Maybe you’ve seen me or have heard my voice, but probably not much of both at the same time. My name is Garrett Fabico, and Cindy Fabico, founder of Life Skills Resource Group, is my mother. It’s been that way since 1988. Recently though, she also became my employer and I became her loyal desk jockey; answering phone calls and filing papers three or four days a week at the Life Skills Resource Group Counseling and Life Coaching office to supplement my ongoing education as a psychology major at the University of Central Florida (bonus: Karen Walsh, a Life Coach here, was also my fourth grade teacher—I’ve never called her Karen).
My passion for counseling and psychology has stemmed from a number of influencing factors, paramount among them being my six years’ experience as a summer camp counselor at San Pedro Retreat Center. My most cherished memories in life—times when I’ve truly felt good about who, where, and why I was—are of penetrating and cathartic conversations with returning campers that have sought my counsel. In fact, the summer of 2010 will be my first since about twelve-years-old without San Pedro a part of it.
At a still youthful twenty-one years of age, I believe that I can still recall with reasonable accuracy what growing up really felt like. Perhaps most importantly, though, I am still young enough to be unaffected by the mild senility that seems to muddy peoples’ perspectives on the things we carry from growing up into adulthood. I like to look at it as connecting the dots. When you’re a child or young adult (or man-child), you’ve only got so many dots to connect: it is easy to see how the line from point one made its way around to point eighteen to form a picture. When you’re a grown adult, you’ve got a whole lot of dots: dots that weren’t there when you went to sleep the night before, dots that your child or significant other hasn’t told you about yet, and dots that you really don’t want anymore. A perfect picture would be an unnatural one. As children and young adults, misplacing or misconnecting dots simply cannot be avoided; often times though (and this is where the problem lies), we carry these faulty dots with us into adulthood where our pictures become portraits, and our underlying, erroneous dots render it unrecognizable. And that is the role of the counselor: to assure that when you connect your dots, the you that you see is a person that you know and love.

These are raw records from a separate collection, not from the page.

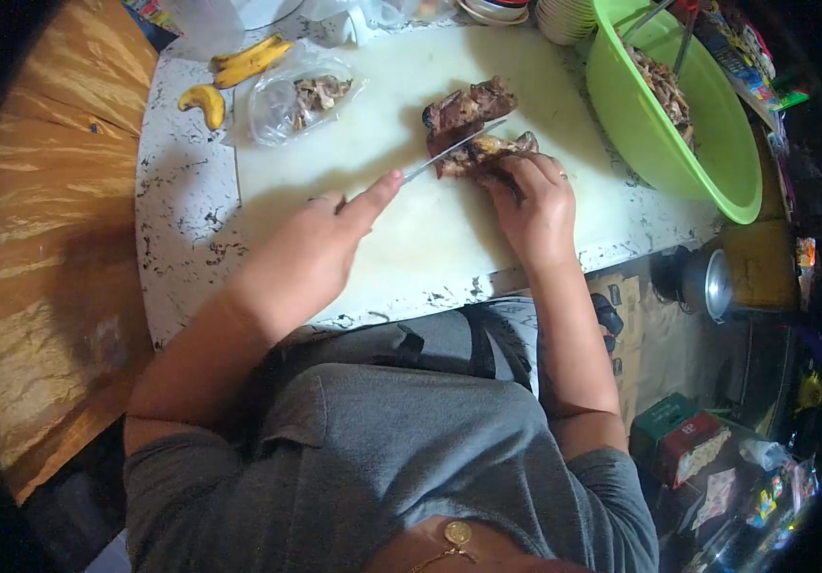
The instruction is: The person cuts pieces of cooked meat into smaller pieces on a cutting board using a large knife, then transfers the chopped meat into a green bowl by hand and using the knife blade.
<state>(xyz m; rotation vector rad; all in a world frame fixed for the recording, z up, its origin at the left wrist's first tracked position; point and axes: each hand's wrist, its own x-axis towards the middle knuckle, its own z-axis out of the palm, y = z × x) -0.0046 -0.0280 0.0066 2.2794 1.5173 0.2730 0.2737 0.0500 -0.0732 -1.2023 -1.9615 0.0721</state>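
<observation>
My left hand [310,251] grips a knife, with the index finger stretched along it. The thin knife blade [454,148] slants up to the right, over cooked, browned meat. My right hand [536,200] has its fingers curled on the nearer piece of meat [486,149], which shows a yellowish patch. Just beyond the blade lies another dark piece of meat [472,106]. Both pieces rest on a large pale cutting board [382,222]. My fingers hide the lower right end of the nearer piece, and the knife's handle is covered by my left hand.
A green plastic basin [669,168] with shredded meat [661,89] and metal utensils stands at the right. At the upper left are a clear plastic bag [274,107] of scraps and several bananas [249,61]. Stacked bowls [566,18] stand at the back. The table's front edge [382,313] borders my body.
</observation>
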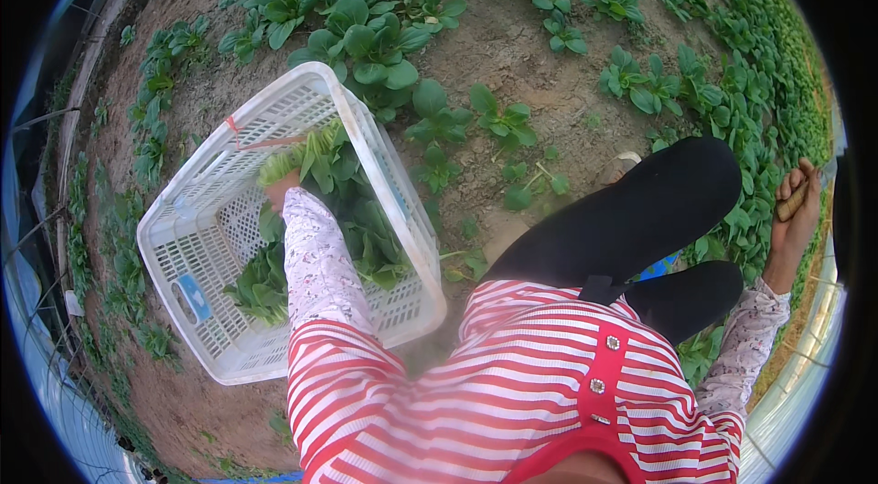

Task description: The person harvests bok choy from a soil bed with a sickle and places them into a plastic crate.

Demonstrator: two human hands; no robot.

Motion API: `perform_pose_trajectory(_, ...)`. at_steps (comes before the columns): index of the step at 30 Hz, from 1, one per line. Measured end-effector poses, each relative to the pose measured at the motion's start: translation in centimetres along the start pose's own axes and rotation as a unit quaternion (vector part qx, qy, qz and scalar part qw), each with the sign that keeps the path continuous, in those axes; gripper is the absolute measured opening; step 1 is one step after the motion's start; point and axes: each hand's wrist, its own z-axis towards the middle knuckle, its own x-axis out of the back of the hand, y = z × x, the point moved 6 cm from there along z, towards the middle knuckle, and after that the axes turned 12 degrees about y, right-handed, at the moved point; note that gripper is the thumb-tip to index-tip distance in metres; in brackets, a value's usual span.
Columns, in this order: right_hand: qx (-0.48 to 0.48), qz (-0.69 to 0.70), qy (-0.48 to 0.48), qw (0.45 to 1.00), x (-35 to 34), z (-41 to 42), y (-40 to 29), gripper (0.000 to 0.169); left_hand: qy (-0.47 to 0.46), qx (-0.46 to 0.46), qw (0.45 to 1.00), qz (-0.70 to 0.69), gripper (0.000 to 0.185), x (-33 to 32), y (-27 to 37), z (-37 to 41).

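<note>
My left hand (282, 192) is inside a white plastic crate (429, 278), closed around a bunch of leafy greens (276, 170) whose pale cut stems show above the fingers. The fingers are partly hidden by the stems and the patterned sleeve. More cut greens (370, 237) lie in the crate against its right-hand wall, and others lie lower down beside my forearm. Out at the far right, my right hand (796, 209) grips a short wooden handle (793, 203). Any blade on that handle cannot be made out.
Leafy plants (374, 45) grow in the soil (494, 52) beyond the crate. A dense green row (748, 93) runs along the right. My bent black-clad legs (638, 203) are between the crate and my right hand. Plastic sheeting (41, 353) and wire mesh border the left.
</note>
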Motion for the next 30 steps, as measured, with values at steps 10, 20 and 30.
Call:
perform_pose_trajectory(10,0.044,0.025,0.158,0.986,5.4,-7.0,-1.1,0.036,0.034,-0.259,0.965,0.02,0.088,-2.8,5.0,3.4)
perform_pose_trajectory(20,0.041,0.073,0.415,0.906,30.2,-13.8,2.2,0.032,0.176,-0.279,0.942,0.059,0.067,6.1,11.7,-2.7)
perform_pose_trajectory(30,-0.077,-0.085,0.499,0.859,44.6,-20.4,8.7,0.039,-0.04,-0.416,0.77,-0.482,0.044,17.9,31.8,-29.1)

The power of counseling is a reality that many people never recognize, while discontent is a temporary reality that many people never recognize their power over. Sometimes, a nudge in the right direction is all that you, a family member, or a loved one need. Start today.
Visit the OUR TEAM page and read about the counselors and life coaches at Life Skills Resource Group Orlando. Each counselor has an area of expertise and offers FREE phone consultations. It is never to late to begin improving your life with .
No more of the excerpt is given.